* [Exercise goal]: Find the string "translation" in the listing below and return each line it appears in.

(Dataset Opens)

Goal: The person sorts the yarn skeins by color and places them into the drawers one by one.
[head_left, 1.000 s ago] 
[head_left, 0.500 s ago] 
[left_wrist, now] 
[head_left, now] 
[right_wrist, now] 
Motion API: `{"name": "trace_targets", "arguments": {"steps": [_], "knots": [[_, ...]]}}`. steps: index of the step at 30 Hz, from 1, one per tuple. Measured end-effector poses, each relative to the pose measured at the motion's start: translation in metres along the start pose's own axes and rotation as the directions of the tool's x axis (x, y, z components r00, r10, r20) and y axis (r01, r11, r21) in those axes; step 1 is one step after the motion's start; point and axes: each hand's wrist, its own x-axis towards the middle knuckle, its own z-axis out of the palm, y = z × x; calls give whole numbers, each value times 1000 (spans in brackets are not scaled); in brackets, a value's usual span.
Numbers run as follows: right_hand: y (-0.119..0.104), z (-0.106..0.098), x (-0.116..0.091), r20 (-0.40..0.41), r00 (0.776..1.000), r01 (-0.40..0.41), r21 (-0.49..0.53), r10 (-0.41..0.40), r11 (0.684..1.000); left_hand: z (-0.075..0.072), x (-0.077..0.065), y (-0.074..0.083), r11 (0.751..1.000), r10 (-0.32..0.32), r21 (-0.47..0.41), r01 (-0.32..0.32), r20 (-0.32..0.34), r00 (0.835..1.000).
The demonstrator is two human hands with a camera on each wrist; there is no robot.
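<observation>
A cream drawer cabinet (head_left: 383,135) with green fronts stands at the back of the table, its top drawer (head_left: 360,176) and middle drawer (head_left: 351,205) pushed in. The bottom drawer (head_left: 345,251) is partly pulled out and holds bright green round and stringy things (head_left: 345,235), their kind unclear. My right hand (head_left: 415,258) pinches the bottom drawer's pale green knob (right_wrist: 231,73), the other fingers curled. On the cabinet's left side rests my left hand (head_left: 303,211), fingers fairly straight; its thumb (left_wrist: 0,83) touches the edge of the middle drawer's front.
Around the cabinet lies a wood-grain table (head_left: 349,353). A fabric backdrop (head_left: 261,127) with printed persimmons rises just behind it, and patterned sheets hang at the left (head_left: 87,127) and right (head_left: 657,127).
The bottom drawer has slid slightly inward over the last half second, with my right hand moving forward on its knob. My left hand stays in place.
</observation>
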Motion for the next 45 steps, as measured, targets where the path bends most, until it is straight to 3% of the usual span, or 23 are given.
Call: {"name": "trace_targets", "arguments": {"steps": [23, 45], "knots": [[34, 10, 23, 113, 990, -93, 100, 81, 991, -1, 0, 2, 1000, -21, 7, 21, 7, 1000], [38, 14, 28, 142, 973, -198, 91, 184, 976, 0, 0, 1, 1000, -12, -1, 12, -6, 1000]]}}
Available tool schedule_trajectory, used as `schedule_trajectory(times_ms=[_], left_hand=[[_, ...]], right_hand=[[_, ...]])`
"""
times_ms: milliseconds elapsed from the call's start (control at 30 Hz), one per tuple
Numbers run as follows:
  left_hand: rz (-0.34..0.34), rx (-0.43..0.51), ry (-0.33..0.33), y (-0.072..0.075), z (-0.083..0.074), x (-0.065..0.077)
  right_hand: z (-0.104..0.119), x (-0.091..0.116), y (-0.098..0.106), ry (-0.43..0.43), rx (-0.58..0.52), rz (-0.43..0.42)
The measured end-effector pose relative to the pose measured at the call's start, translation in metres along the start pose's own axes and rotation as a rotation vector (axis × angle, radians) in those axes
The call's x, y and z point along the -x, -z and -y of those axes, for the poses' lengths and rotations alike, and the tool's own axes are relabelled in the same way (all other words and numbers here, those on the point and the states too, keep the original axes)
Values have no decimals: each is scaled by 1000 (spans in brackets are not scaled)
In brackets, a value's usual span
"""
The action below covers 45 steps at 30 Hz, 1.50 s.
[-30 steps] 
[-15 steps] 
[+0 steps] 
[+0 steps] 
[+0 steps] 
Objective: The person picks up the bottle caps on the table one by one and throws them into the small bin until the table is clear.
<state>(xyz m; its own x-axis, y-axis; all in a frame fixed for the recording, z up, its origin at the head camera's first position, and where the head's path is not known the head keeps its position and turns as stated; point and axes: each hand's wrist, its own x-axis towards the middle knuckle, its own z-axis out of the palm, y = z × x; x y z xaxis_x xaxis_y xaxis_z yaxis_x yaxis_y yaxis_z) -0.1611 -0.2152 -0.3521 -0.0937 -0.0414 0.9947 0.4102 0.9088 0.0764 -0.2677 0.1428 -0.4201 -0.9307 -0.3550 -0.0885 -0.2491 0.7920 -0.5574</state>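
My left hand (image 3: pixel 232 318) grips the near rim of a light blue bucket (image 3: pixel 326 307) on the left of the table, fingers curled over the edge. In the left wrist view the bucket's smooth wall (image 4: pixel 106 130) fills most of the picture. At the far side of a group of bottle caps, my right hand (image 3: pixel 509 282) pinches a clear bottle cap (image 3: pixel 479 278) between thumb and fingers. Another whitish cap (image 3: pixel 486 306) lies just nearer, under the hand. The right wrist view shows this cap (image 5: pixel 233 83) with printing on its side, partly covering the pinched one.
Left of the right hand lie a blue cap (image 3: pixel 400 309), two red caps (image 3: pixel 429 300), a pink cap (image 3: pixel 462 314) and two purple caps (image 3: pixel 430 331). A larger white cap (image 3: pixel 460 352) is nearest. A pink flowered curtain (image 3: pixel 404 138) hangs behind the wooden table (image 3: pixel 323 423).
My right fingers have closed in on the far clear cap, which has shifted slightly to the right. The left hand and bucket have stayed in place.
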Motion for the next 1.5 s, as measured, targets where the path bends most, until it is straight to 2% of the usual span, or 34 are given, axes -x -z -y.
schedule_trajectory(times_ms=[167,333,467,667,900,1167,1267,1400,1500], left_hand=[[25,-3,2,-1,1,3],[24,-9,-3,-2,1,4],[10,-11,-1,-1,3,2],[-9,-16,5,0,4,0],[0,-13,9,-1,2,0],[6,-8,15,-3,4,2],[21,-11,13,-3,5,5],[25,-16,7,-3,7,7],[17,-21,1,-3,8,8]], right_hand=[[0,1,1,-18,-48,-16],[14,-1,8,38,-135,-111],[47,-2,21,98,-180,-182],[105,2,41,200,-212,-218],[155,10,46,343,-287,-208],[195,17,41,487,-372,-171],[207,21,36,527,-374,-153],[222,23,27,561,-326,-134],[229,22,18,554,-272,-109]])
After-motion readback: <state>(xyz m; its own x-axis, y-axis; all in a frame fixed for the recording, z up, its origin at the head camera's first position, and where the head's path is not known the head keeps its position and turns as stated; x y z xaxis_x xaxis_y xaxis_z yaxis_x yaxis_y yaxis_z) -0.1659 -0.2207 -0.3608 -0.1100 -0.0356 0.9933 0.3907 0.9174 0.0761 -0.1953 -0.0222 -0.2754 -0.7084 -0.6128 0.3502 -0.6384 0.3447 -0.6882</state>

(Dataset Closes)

* [Task output]:
Motion API: `{"name": "trace_targets", "arguments": {"steps": [_], "knots": [[_, ...]]}}`. steps: index of the step at 30 Hz, from 1, one per tuple. Measured end-effector poses, each relative to the pose measured at the motion's start: translation in metres along the start pose's own axes and rotation as the directions of the tool's x axis (x, y, z components r00, r10, r20) and y axis (r01, r11, r21) in those axes; step 1 is one step after the motion's start; point and axes: each hand's wrist, its own x-axis towards the middle knuckle, its own z-axis out of the palm, y = z × x; calls give whole numbers, each value times 1000 (spans in brackets are not scaled); in brackets, a value's usual span.
The measured end-effector pose relative to the pose measured at the call's start, translation in metres along the start pose's own axes and rotation as a rotation vector (axis × angle, radians) in those axes

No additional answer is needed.